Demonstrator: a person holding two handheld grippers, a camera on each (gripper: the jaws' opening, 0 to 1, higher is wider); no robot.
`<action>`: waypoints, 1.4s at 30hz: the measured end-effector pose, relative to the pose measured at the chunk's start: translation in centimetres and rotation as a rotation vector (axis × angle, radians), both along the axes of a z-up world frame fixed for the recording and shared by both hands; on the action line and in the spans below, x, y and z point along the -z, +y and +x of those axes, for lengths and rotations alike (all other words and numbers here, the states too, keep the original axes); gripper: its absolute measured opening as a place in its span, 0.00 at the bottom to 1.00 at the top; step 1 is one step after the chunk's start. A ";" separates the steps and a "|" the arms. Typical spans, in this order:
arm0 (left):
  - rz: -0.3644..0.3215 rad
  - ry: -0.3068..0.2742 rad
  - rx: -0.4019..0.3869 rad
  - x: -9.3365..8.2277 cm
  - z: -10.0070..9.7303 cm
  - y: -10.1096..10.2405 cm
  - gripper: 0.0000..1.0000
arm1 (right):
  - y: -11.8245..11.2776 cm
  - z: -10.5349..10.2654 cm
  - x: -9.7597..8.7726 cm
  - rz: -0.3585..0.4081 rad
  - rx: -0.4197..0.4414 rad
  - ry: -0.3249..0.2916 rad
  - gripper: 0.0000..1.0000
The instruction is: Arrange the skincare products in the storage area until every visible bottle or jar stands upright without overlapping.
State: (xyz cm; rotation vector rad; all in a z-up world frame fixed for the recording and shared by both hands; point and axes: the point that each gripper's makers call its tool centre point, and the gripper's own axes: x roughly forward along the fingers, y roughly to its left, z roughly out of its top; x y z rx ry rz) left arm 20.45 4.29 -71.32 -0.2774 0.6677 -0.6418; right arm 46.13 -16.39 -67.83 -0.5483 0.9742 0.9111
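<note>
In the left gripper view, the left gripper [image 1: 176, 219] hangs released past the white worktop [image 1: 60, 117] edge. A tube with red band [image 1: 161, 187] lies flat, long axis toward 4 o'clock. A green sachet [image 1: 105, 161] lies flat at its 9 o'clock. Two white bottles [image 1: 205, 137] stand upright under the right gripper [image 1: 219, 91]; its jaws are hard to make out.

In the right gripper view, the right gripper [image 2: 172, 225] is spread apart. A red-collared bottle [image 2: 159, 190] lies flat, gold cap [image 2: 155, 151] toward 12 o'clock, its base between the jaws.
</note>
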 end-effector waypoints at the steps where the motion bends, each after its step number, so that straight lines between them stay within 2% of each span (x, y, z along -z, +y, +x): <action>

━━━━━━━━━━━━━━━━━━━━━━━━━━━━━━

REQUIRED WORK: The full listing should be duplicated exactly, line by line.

RESULT FOR THIS EXERCISE:
Demonstrator: a person holding two handheld grippers, a camera on each (gripper: the jaws' opening, 0 to 1, higher is wider); no robot.
`<action>`: waypoints, 1.4s at 30hz: the measured end-effector pose, relative to the pose measured at the chunk's start: translation in centimetres and rotation as a rotation vector (axis × angle, radians), both along the axes of a z-up world frame fixed for the recording and shared by both hands; on the action line and in the spans below, x, y and z point along the -z, +y and +x of those axes, for lengths and rotations alike (all other words and numbers here, the states too, keep the original axes); gripper: its absolute measured opening as a place in its span, 0.00 at the bottom to 1.00 at the top; step 1 is one step after the chunk's start. A ";" separates the steps and a "|" the arms. Typical spans, in this order:
arm0 (left):
  - rz: -0.3644..0.3215 rad
  - ry: -0.3068..0.2742 rad
  - rx: -0.4019..0.3869 rad
  - x: -9.3365..8.2277 cm
  - z: -10.0070..9.7303 cm
  - y: -10.1096..10.2405 cm
  - gripper: 0.0000..1.0000
arm1 (right):
  - y: -11.8245..11.2776 cm
  - z: -10.5349..10.2654 cm
  - x: -9.7597..8.7726 cm
  - rz: -0.3585..0.4081 rad
  - rx: -0.4197..0.4414 rad
  - ry: -0.3249..0.2916 rad
  - gripper: 0.0000..1.0000
The instruction is: Arrange the skincare products in the storage area until every visible bottle or jar stands upright without overlapping.
State: (xyz cm; rotation vector rad; all in a z-up world frame fixed for the recording and shared by both hands; point and axes: the point that each gripper's makers call its tool centre point, and the gripper's own axes: x roughly forward along the fingers, y roughly to its left, z roughly out of its top; x y z rx ry rz) left arm 20.45 4.29 -71.32 -0.2774 0.6677 -0.6418; right arm 46.13 -16.39 -67.83 -0.5483 0.9742 0.9111
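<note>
In the left gripper view, the left gripper [image 1: 176, 219] hangs released past the white worktop [image 1: 60, 117] edge. A tube with red band [image 1: 161, 187] lies flat, long axis toward 4 o'clock. A green sachet [image 1: 105, 161] lies flat at its 9 o'clock. Two white bottles [image 1: 205, 137] stand upright under the right gripper [image 1: 219, 91]; its jaws are hard to make out.

In the right gripper view, the right gripper [image 2: 172, 225] is spread apart. A red-collared bottle [image 2: 159, 190] lies flat, gold cap [image 2: 155, 151] toward 12 o'clock, its base between the jaws.
</note>
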 end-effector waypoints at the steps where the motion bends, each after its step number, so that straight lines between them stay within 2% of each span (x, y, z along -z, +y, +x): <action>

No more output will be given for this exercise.